• [INSTRUCTIONS TO FOLLOW] Look for the string "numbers" in the listing below and copy every line in which it appears.

• [RECORDED INFORMATION]
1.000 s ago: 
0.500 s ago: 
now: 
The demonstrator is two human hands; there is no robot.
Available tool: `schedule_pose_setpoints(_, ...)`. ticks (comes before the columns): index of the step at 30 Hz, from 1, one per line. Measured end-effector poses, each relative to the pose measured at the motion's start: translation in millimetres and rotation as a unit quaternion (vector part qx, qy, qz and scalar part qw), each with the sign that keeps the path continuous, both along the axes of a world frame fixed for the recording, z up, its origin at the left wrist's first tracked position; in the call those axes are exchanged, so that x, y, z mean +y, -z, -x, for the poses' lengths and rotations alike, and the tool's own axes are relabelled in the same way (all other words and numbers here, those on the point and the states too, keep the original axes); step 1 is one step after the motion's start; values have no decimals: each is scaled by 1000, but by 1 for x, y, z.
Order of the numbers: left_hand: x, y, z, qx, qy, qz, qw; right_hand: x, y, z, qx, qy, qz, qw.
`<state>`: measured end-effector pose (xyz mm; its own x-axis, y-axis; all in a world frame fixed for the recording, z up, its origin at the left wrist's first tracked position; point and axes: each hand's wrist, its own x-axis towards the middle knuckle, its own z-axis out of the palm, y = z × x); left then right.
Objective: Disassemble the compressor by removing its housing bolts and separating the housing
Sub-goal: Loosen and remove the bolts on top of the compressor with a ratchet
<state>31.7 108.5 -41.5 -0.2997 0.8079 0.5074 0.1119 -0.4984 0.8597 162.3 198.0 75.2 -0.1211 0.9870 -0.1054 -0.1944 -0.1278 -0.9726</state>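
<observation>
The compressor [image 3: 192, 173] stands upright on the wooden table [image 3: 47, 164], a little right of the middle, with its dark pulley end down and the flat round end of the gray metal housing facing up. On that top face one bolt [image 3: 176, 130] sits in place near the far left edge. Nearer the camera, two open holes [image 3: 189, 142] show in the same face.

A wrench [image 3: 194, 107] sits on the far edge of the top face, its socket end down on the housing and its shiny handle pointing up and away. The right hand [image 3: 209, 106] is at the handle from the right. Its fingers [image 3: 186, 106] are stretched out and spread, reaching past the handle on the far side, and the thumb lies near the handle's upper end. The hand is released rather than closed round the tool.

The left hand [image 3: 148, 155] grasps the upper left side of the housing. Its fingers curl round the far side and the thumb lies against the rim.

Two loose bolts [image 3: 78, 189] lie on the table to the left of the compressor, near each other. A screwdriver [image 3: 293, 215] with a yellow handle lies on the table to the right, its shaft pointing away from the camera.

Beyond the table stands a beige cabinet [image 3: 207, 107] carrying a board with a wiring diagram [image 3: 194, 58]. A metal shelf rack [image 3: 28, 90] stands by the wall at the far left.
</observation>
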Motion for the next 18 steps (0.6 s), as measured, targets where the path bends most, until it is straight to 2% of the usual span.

• [REPLY TO THE EXERCISE]
Available tool: `schedule_pose_setpoints(_, ...)`. ticks (comes before the columns): index of the step at 30 Hz, from 1, one per line. Measured end-effector poses, each relative to the pose measured at the motion's start: translation in millimetres and rotation as a unit quaternion (vector part qx, qy, qz and scalar part qw), each with the sign that keeps the path continuous, both along the axes of a world frame fixed for the recording, z up, its origin at the left wrist's first tracked position; in the call those axes are exchanged, so that x, y, z mean +y, -z, -x, for the poses' lengths and rotations alike, and the tool's own axes are relabelled in the same way (all other words and numbers here, those on the point and the states too, keep the original axes); step 1 is one step after the motion's start; values have no decimals: each is scaled by 1000, but by 1 for x, y, z.
Order of the numbers: left_hand: x, y, z, qx, qy, qz, qw; right_hand: x, y, z, qx, qy, qz, qw.

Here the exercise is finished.